The extension mechanism in LSL is called a trait. A trait is like an equational specification, augmented with some additional constructs. These additional constructs allow one to state specific kinds of induction and deduction principles for reasoning about abstract values. (See section 4.2 in [Guttag-Horning93] for details.)

For historical reasons, the types in a trait are called sorts. Each abstract value thus has a sort. The trait specifies the sorts of arguments that each trait function takes, and the sort of its result. The axioms of a trait specify what can be proven about an expression involving trait functions. Each well-formed expression built from the trait functions has a sort, which is the result sort of the outermost trait function. The abstract values of a given sort can be thought of as equivalence classes of expressions having that sort. (One can use a partitioned by clause in LSL to make this equivalence the same as observable equivalence if desired. See pages 38-39 in [Guttag-Horning93] for details.)

The division between the two layers (or tiers) of a Larch/C++ specification is thus as follows. The shared (or "bottom") layer of a specification consists of LSL traits, which describe abstract values. (These traits could be shared among many specifications for different interface layers.) The abstract values are purely functional; that is, there is no concept of mutation, state, aliasing, storage, non-termination, or nondeterminism in a trait.

The interface layer consists of Larch/C++ specification modules, which specify pieces of C++ programs. This is where one deals with the concepts of mutation, state, aliasing, storage, termination, nondeterminism, finiteness, and so on.

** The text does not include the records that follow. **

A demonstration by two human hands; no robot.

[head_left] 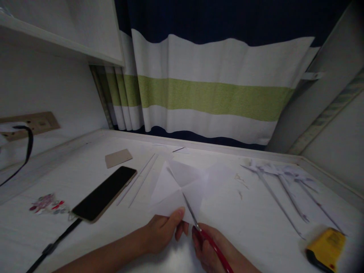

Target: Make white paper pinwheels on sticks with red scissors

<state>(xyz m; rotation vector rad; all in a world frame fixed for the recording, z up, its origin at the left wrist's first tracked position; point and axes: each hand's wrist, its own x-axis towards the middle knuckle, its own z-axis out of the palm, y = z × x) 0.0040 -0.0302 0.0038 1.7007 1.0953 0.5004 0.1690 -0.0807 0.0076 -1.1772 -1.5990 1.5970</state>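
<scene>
A square sheet of white paper [167, 189], with crease or cut lines running toward its middle, is held above the table. My left hand [163, 231] pinches its near edge, thumb on top and fingers underneath. My right hand [212, 246] grips red-handled scissors [196, 223], their metal blades lying along the paper and the tip near its centre. How far apart the blades are cannot be made out. More white paper [220, 176] lies on the table just beyond, to the right.
A phone [105, 193] with a strap and trinkets [47, 203] lies left, by two thin white sticks [139, 182] and a beige card [118, 158]. At right are several sticks with white paper ends [280, 172] and a yellow tool [327, 248]. A curtain [210, 94] hangs behind.
</scene>
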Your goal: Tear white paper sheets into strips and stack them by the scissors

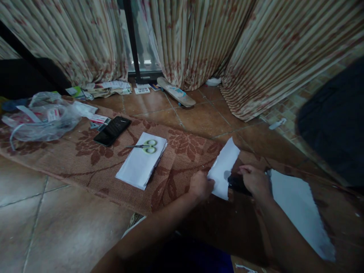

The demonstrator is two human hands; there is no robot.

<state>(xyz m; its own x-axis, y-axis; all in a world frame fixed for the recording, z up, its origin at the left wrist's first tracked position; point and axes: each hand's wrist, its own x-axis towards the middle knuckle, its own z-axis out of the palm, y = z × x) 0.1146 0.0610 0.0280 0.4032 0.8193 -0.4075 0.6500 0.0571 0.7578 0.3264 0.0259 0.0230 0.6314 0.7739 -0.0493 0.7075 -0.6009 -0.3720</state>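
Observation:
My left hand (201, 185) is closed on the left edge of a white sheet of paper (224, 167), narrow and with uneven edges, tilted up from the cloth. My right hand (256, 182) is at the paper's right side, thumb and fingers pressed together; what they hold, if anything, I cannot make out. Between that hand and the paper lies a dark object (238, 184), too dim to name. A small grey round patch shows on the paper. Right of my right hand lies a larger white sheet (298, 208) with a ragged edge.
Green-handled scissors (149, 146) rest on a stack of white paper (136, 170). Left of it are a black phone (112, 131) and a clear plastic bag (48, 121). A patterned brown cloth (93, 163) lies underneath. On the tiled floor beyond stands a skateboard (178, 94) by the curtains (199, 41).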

The separation of these layers is enforced in Larch/C++. That is, C++ functions cannot be used to specify other C++ functions. (Also, of course, trait functions cannot be used in C++ programs.) See section 7 Class Specifications for further discussion on this point.

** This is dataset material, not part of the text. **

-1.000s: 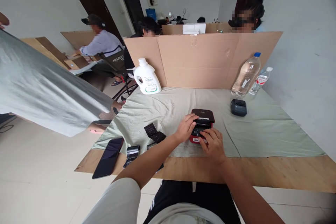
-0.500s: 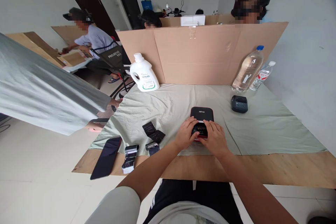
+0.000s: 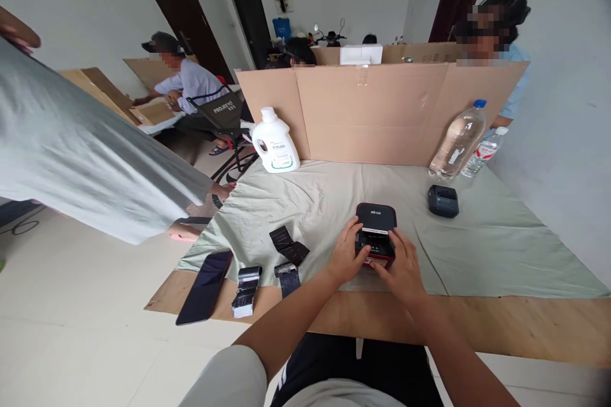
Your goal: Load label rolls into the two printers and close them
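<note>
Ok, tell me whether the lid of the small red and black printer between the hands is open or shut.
Open. The small red and black printer's black lid stands tilted back, exposing the dark compartment below it.

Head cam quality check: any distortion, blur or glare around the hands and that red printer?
Head view: strong wide-angle warp, the cardboard screen and wooden table edge bow. Left hand and right hand are sharp on the red printer. Light is soft and even, shadows faint. No strong glare; the phone shows only a dull sheen. The grey sleeve at left is smeared.
</note>
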Demonstrator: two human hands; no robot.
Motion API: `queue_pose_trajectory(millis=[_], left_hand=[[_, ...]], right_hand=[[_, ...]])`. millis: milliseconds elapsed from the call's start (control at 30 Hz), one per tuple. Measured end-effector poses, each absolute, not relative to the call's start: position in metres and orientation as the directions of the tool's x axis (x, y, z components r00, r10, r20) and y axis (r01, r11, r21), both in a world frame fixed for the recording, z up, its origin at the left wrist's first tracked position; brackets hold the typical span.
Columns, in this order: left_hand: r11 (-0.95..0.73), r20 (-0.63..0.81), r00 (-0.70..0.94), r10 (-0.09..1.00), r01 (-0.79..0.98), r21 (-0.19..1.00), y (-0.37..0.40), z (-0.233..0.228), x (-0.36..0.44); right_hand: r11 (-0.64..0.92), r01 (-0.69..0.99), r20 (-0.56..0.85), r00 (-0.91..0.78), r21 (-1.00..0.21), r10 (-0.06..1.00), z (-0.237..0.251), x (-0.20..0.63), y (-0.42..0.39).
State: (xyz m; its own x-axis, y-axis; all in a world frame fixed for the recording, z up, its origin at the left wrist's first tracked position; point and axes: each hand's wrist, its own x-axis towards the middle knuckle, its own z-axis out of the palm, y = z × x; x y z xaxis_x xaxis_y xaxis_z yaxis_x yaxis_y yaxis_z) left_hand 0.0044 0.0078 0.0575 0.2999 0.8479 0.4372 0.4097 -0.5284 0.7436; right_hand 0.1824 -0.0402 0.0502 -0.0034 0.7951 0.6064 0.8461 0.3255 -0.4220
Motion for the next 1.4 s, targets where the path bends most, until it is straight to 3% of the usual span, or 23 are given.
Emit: queue_pose_trajectory(millis=[67, 133, 233, 367, 567, 733, 867, 933, 1000, 1067, 1133, 1200, 1267, 1300, 1400], left_hand=[[-0.347, 0.304, 0.186, 0.934, 0.275, 0.897, 0.007, 0.051, 0.009], [-0.120, 0.116, 0.187, 0.976, 0.008, 0.993, 0.006, 0.045, 0.014], [0.100, -0.005, 0.266, 0.964, -0.345, 0.933, 0.008, 0.045, 0.014], [0.062, 0.027, 0.185, 0.982, -0.457, 0.887, 0.030, 0.058, -0.010], [-0.038, 0.041, -0.001, 0.999, -0.414, 0.909, 0.103, 0.081, -0.085], [-0.015, -0.009, -0.060, 0.998, -0.403, 0.915, 0.142, 0.071, -0.148], [0.028, -0.046, -0.044, 0.998, -0.344, 0.939, 0.147, 0.062, -0.177], [0.021, -0.052, -0.129, 0.990, -0.230, 0.973, 0.145, 0.062, -0.179], [0.007, 0.008, -0.361, 0.932, 0.040, 0.999, 0.140, 0.064, -0.173], [-0.003, 0.243, -0.530, 0.813, 0.414, 0.910, 0.130, 0.066, -0.161], [-0.101, 0.489, -0.427, 0.760, 0.667, 0.739, 0.112, 0.066, -0.140], [-0.310, 0.590, -0.137, 0.796, 0.744, 0.592, 0.088, 0.063, -0.109], [-0.473, 0.518, 0.183, 0.836, 0.719, 0.509, 0.061, 0.054, -0.071], [-0.510, 0.438, 0.307, 0.845, 0.711, 0.484, 0.047, 0.049, -0.052], [-0.594, 0.194, 0.568, 0.800, 0.703, 0.392, 0.010, 0.030, -0.002]], right_hand=[[0.255, 0.784, 0.534, 0.112, -0.565, 0.838, 0.043, 0.186, -0.041], [0.181, 0.690, 0.373, 0.138, -0.700, 0.918, 0.042, 0.186, -0.040], [0.050, 0.610, 0.154, 0.119, -0.790, 0.981, 0.050, 0.180, -0.034], [0.107, 0.590, 0.178, 0.063, -0.800, 0.982, 0.071, 0.154, -0.001], [0.221, 0.540, 0.213, -0.077, -0.812, 0.974, 0.095, 0.078, 0.091], [0.194, 0.534, 0.112, -0.182, -0.823, 0.977, 0.085, 0.012, 0.140], [0.212, 0.557, 0.110, -0.211, -0.803, 0.971, 0.067, -0.016, 0.145], [0.246, 0.556, 0.117, -0.259, -0.794, 0.959, 0.059, -0.013, 0.141], [0.274, 0.563, 0.113, -0.304, -0.779, 0.946, 0.054, 0.006, 0.137], [0.275, 0.655, 0.137, -0.254, -0.704, 0.957, 0.052, 0.042, 0.134], [0.201, 0.794, 0.203, -0.100, -0.574, 0.974, 0.055, 0.092, 0.132], [0.072, 0.853, 0.241, 0.065, -0.516, 0.968, 0.062, 0.153, 0.131], [-0.094, 0.868, 0.255, 0.244, -0.488, 0.935, 0.069, 0.214, 0.132], [-0.257, 0.867, 0.264, 0.391, -0.428, 0.882, 0.071, 0.243, 0.133], [-0.518, 0.763, 0.218, 0.621, -0.386, 0.753, 0.069, 0.311, 0.135]])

The picture just described is accurate in theory. However, in practice, users do not always write their own traits when specifying a concrete class in Larch/C++. They need not always write such a trait, since, by default, Larch/C++ will automatically construct a trait that models the abstract values of a class as a tuple of its data members (as objects). This default can be overridden by using a trait, such as IntHeapTrait that defines a sort with the same name as the class being defined, such as IntHeap. See section 7 Class Specifications for several examples. See section 5.4.4 Structure and Class Declarations for more details about the automatically-constructed abstract model.